Another worthy Devil comes in the more familiar guise of Robert DeNiro in Alan Parker’s eerie New Orleans-set thriller Angel Heart, also from 1987. The story lays on the symbolism a little thick at times and you can see the twist coming from a mile away— characters named “Louis Cypher” stick out as badly as vampires named “Count Alucard.” But the story, a grimy murder-mystery where lead Mickey Rourke, in one of his best roles, tries to solve a series of deaths in a case that ultimately turns on him, is so atmospheric and the tone so foreboding that you’re enthralled throughout. The malevolence of DeNiro’s Cypher is genteel and elegant; he radiates a disturbingly quiet authority throughout.
Even worse than the Devil himself are the Dark Prince’s followers— and never have Satanists been more difficult to deal with than in the ‘70’s exploitation classic Race With The Devil, perhaps the first and only film to combine Peter Fonda, Warren Oates, Loretta Swit, motorcycles, shotguns, an RV and a pack of Southern-Fried Satanists.

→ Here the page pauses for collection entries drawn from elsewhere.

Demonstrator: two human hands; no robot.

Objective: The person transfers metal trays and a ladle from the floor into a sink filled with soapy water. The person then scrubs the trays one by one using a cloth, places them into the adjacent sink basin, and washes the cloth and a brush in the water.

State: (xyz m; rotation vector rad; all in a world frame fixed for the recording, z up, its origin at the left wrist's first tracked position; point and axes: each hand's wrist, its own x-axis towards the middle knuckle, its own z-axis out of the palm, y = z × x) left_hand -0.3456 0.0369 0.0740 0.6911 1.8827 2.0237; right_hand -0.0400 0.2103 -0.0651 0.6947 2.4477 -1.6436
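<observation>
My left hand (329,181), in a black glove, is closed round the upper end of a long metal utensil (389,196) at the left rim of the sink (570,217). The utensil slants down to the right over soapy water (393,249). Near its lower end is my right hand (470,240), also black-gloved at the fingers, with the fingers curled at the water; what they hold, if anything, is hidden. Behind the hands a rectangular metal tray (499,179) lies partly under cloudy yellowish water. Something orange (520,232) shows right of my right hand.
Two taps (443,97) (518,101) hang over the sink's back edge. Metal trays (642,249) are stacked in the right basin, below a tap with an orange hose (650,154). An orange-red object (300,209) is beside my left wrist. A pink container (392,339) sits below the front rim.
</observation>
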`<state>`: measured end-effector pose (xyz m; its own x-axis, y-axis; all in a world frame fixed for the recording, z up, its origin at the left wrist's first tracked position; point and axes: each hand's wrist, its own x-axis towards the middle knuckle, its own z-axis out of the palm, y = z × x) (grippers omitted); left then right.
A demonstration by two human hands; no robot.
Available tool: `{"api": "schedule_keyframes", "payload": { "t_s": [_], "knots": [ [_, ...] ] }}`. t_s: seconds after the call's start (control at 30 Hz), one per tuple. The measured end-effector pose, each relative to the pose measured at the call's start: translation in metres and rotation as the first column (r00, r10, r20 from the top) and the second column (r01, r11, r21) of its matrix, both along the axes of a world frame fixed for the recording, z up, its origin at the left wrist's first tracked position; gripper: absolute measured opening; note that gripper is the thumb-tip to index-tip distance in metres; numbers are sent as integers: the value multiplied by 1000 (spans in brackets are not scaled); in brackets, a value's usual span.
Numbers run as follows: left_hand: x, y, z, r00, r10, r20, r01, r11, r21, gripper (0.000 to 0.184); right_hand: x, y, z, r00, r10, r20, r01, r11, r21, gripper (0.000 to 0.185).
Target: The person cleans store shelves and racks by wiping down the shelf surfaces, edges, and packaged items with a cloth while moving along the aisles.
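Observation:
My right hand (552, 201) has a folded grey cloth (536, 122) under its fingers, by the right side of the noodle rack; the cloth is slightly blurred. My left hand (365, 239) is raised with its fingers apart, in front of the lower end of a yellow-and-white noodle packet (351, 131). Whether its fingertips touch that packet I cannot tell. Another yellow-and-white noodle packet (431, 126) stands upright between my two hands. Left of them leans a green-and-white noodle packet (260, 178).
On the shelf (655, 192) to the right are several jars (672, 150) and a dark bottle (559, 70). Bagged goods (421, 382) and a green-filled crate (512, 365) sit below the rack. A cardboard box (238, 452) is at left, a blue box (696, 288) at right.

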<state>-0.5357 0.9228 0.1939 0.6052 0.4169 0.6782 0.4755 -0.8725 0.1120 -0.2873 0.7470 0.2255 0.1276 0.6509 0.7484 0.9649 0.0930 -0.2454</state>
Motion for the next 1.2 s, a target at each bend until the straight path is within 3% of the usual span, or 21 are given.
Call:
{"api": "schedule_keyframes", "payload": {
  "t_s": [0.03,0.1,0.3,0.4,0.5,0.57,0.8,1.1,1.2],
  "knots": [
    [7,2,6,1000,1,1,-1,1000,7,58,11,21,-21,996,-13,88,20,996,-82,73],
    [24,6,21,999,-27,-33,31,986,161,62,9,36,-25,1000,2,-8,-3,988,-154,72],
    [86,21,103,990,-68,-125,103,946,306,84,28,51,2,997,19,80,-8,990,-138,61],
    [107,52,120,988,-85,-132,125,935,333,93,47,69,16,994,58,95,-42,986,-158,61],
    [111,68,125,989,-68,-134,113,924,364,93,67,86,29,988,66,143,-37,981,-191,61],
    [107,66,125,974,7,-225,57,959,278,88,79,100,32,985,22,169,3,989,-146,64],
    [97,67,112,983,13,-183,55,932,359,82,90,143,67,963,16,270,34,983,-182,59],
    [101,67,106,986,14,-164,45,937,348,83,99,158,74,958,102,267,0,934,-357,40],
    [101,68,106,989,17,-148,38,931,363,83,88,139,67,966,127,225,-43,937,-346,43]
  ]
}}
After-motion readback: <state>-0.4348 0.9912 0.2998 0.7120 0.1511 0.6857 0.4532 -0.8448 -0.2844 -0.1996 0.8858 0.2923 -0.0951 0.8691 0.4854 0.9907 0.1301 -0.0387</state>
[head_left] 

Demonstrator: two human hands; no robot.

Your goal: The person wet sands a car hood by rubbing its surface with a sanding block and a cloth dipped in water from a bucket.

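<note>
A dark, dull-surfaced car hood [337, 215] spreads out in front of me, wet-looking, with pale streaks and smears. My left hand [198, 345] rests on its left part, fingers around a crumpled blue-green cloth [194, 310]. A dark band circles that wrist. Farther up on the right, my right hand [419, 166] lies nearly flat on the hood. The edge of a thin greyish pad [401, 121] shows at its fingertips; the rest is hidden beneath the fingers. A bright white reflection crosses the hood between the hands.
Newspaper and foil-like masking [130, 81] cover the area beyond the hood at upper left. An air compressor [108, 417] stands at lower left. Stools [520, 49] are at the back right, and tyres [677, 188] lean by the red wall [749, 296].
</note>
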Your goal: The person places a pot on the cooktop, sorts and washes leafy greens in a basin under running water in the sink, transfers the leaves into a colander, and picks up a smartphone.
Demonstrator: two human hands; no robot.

Fonda, Oates and their wives interrupt a Satanic ceremony in the middle of nowhere and, when they go to report it, find their lives in danger as each town they pass through is full of cultists determined to stop them from spilling the beans. The film delivers on a number of levels — the action is fantastic — and Fonda and Oates are at their mid-‘70’s best as husbands who think they have a handle on the situation and quickly find themselves in over their heads. The tone of the piece is more Smokey And The Bandit at timesthan The Exorcist — it’s the ultimate shitkicker horror movie — but never has the notion of being a Stranger In A Strange Land at home felt so real.